Ms. Casey shared statistics, which underscored the seriousness of CKD as a public health issue and its impact on Medicare spending. For example, CKD patients comprise approximately 8.6 percent of the Medicare population, and costs for CKD exceed 57.5 billion dollars annually. Annual savings to Medicare for each patient who does not progress to dialysis are estimated at approximately 288,000 dollars; therefore, CMS has a strong interest in improving CKD detection and care to delay the onset of kidney failure. The QIO pilot aims to improve the quality of life for people with CKD by partnering with local and national organizations to promote evidence-based care and providing assistance to physician practices. The pilot is limited to 10 states and the U. S. Virgin Islands. To date, the participating QIOs have recruited over 2,050 providers in 944 practices. The clinical focus of the pilot program is:
Other aspects include CKD care disparity reduction, health information technology, and the use of corresponding CMS initiatives. Collaboration and partnering at the national and local levels are important aspects of the project. National partners include the Renal Physician Association, National Kidney Foundation, NKDEP, American Nephrology Nurse Association, American Association of Kidney Patients, American College of Physicians Foundation, FFBI, and the Medical Education Institute.

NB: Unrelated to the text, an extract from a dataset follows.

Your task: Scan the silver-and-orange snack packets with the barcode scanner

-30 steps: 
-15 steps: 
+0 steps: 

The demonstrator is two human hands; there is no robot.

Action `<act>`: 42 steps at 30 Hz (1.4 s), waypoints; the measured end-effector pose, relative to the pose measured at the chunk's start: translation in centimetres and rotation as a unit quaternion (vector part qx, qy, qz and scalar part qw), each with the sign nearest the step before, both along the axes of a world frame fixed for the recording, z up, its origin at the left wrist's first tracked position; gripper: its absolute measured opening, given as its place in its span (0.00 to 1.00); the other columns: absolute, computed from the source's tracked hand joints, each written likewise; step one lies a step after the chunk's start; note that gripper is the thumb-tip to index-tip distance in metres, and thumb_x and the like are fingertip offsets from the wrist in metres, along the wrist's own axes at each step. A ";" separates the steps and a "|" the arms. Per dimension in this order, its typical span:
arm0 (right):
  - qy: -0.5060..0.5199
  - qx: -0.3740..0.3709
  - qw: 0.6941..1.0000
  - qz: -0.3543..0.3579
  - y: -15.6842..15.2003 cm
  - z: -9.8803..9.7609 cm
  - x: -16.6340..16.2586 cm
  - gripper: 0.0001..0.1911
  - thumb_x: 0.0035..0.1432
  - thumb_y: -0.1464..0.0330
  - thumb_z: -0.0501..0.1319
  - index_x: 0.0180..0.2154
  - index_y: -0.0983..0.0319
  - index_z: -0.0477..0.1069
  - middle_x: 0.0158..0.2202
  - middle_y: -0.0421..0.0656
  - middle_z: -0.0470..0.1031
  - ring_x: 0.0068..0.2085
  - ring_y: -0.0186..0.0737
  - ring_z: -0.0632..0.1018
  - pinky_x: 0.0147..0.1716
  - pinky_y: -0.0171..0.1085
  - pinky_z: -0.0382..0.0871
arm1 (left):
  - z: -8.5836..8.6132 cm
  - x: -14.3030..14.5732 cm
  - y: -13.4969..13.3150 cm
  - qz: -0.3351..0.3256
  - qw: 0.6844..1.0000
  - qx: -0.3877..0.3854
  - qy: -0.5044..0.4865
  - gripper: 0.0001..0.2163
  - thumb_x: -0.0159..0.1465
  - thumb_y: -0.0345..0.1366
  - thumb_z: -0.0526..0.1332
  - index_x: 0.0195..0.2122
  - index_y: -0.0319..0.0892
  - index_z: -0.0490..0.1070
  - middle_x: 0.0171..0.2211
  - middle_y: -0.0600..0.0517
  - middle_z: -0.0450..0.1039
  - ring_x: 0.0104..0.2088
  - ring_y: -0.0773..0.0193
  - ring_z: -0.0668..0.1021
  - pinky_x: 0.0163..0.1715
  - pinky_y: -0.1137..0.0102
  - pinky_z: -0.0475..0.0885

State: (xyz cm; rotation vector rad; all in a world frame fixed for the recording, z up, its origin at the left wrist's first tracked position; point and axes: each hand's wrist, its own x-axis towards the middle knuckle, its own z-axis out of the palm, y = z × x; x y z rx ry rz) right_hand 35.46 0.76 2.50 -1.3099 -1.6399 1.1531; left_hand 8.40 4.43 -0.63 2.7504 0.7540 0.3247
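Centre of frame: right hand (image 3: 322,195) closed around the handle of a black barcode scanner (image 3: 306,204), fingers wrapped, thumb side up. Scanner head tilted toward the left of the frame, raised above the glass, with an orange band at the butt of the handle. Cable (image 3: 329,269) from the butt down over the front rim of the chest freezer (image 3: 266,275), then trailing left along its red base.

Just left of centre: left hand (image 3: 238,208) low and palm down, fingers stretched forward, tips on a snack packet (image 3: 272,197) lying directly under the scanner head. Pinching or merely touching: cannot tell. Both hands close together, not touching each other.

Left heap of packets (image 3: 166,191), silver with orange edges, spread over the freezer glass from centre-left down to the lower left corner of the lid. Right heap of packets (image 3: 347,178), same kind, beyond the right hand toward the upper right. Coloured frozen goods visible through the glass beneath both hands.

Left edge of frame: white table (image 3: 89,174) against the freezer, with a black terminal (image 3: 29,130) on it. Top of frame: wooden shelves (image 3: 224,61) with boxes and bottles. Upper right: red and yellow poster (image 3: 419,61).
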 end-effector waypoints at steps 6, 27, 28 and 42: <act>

The ultimate goal of the QIO pilot is to achieve sustainable CKD system-level changes. Each QIO is charged with either joining or establishing a coalition. The coalitions, at minimum, must consist of community health center (CHC) representatives, ESRD network organizations, health department diabetes grantees, local chapters of kidney organizations, patient representatives, provider groups and state and county government representatives. The QIOs offer on-site technical assistance, academic detailing, staff education, and educational materials. The QIOs are required to use existing educational materials and have used NKDEP's materials extensively.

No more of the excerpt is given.